> What to do
Please write out the lines of the data exactly, beginning with the first and ending with the line containing "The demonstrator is"; leave the pictures behind.

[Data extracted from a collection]
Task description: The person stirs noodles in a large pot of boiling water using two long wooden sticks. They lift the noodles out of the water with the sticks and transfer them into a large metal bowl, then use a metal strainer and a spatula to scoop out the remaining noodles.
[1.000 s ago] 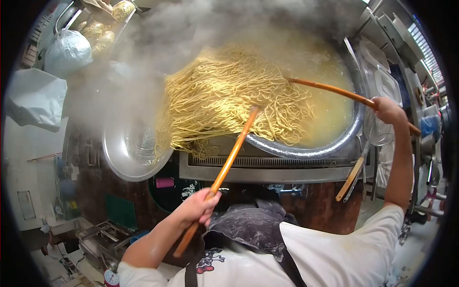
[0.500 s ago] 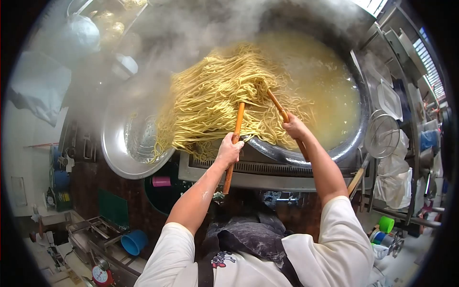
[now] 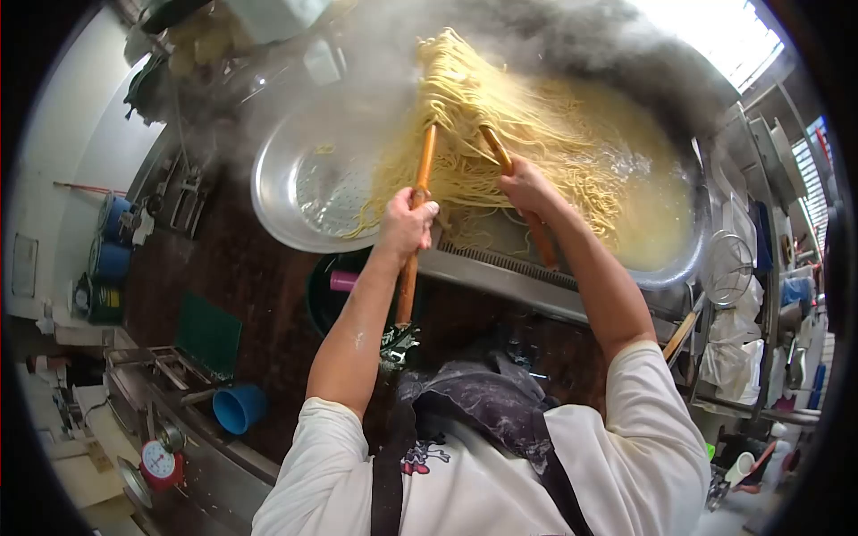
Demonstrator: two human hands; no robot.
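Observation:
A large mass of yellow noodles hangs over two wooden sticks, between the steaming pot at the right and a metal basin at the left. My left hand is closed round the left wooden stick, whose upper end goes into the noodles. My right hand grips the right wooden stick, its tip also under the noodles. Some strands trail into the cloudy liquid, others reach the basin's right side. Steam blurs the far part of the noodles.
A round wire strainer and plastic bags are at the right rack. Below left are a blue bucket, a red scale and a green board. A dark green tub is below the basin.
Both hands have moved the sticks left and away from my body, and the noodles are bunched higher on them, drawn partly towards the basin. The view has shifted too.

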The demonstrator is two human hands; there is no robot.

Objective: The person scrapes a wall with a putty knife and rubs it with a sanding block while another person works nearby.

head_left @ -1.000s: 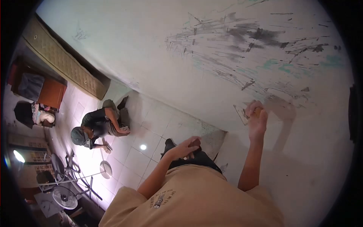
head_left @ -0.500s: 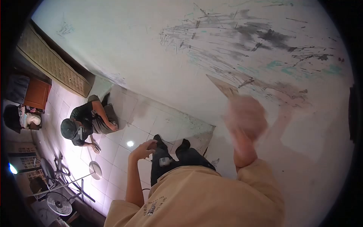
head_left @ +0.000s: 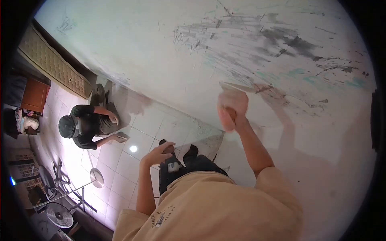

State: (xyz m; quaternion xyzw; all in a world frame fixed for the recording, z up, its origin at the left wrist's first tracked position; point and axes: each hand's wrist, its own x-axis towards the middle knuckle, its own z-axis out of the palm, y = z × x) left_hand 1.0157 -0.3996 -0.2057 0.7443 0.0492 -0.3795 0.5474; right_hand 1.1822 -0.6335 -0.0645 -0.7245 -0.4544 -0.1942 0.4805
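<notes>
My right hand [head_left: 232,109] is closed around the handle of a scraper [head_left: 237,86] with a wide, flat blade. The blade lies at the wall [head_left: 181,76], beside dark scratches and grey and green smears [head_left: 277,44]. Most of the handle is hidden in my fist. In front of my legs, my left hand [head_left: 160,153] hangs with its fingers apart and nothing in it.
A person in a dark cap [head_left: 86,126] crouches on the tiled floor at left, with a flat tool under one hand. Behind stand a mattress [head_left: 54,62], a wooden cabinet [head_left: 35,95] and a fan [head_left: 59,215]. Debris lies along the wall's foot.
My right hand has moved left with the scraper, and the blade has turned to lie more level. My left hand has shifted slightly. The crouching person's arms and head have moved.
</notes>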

> Response
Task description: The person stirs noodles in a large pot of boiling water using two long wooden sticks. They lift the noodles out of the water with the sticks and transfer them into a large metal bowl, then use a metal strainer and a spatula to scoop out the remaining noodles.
[1.000 s ago] 
[0.500 s ago] 
[now] 
Demonstrator: two human hands; no robot.
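Observation:
A large mass of yellow noodles hangs over two wooden sticks, between the steaming pot at the right and a metal basin at the left. My left hand is closed round the left wooden stick, whose upper end goes into the noodles. My right hand grips the right wooden stick, its tip also under the noodles. Some strands trail into the cloudy liquid, others reach the basin's right side. Steam blurs the far part of the noodles.
A round wire strainer and plastic bags are at the right rack. Below left are a blue bucket, a red scale and a green board. A dark green tub is below the basin.
Both hands have moved the sticks left and away from my body, and the noodles are bunched higher on them, drawn partly towards the basin. The view has shifted too.
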
The demonstrator is two human hands; there is no robot.

Nothing else is required to complete the exercise.